Il problema nasce nella noia, nella apatia. La pigrizia di fare quel qualcosa in più del necessario senza un fine. Le energie sono poche e vanno sapute investire. Io non ne ho mai sprecato troppe, e non ho più molta voglia di imparare a farlo ora. Per cui aspetto che gli eventi arrivino. Dopotutto me lo sono meritato, sono sopravvissuto fino ad oggi, non è poi stato semplice.

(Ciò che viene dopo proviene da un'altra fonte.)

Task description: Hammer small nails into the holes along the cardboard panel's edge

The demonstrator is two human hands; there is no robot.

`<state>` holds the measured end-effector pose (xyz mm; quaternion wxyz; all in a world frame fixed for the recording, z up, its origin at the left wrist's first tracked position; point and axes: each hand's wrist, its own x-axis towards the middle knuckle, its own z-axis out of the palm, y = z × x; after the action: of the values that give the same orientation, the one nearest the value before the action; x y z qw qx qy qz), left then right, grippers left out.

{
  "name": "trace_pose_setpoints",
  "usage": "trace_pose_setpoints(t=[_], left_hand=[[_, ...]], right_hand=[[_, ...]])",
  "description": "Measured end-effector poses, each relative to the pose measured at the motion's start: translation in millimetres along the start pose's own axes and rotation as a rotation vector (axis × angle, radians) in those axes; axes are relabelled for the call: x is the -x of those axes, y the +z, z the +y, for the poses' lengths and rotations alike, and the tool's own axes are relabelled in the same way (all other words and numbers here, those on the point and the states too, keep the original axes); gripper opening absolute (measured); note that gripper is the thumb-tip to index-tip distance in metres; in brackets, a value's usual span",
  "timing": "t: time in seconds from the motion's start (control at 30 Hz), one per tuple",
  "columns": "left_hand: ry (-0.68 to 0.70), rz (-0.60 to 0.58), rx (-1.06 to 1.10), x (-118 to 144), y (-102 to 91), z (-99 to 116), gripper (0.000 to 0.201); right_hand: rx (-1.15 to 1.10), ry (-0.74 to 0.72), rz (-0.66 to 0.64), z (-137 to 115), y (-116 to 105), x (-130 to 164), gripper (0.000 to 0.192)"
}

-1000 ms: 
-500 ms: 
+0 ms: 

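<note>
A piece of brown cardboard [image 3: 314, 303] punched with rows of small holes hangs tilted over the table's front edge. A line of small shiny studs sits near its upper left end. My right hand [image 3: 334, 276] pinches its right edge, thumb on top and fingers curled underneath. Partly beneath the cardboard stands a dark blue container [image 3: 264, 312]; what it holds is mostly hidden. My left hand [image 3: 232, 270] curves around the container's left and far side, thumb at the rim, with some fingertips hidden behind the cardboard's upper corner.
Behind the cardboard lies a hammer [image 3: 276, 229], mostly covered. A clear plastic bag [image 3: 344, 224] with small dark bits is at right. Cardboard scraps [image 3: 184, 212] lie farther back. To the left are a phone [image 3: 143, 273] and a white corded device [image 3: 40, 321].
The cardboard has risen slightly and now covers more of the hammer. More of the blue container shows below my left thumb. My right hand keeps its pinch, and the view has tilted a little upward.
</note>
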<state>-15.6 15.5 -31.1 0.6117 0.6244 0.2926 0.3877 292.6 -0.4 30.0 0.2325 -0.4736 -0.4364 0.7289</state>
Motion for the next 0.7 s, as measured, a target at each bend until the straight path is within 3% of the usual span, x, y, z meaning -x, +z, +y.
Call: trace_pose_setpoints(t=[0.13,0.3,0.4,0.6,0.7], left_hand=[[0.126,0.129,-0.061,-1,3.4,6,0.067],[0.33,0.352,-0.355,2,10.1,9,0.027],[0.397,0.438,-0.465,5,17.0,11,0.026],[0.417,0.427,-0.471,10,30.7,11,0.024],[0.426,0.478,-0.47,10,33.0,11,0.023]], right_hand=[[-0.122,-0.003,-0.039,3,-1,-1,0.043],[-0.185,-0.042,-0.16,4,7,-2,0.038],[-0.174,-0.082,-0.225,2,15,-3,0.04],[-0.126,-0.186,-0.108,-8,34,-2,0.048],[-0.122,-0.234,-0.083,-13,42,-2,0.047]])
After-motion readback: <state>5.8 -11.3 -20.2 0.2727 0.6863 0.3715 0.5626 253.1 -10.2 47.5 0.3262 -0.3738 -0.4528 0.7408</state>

Forse mi hanno sopravvissuto, ma non è questo l’importante, perché la fatica sta nel sopportare. In fondo son contento, azzarderei felice se ne sapessi una definizione. Ci si può permettere di andare all’ISIS e pretend to be the “solito italiano” ritardatario funny e charming. Ma che cazzo di gente avete conosciuto voi? “In nuova zelanda i ragazzi non si siederebbero così vicini” ” nemmeno in francia” “allora vi parlate col megafono e aspettate che la risposta arrivi con raccomandata con ricevuta di ritorno?”. E il tutto mentre ci si guadagna il rispetto per aver bevuto un cocktail di rum tabasco sidro yoghurt e multivitaminico che al governo ne ho bevuti di molto peggio e li ho pure dovuti pagare. Mentre intorno i bambini giocavano ad essere adulti, irresponsabili e disinibiti e le bambine a far gratis cose per cui, nei quartieri dove il sole del buon dio non da i suoi raggi, donne ci si guadagnano il pane.

Il tutto aspettando il 7 e dovendo rifare tutti i grafici e non sapendo come! gnuplot ti ho amato, ora sei la mia disgrazia.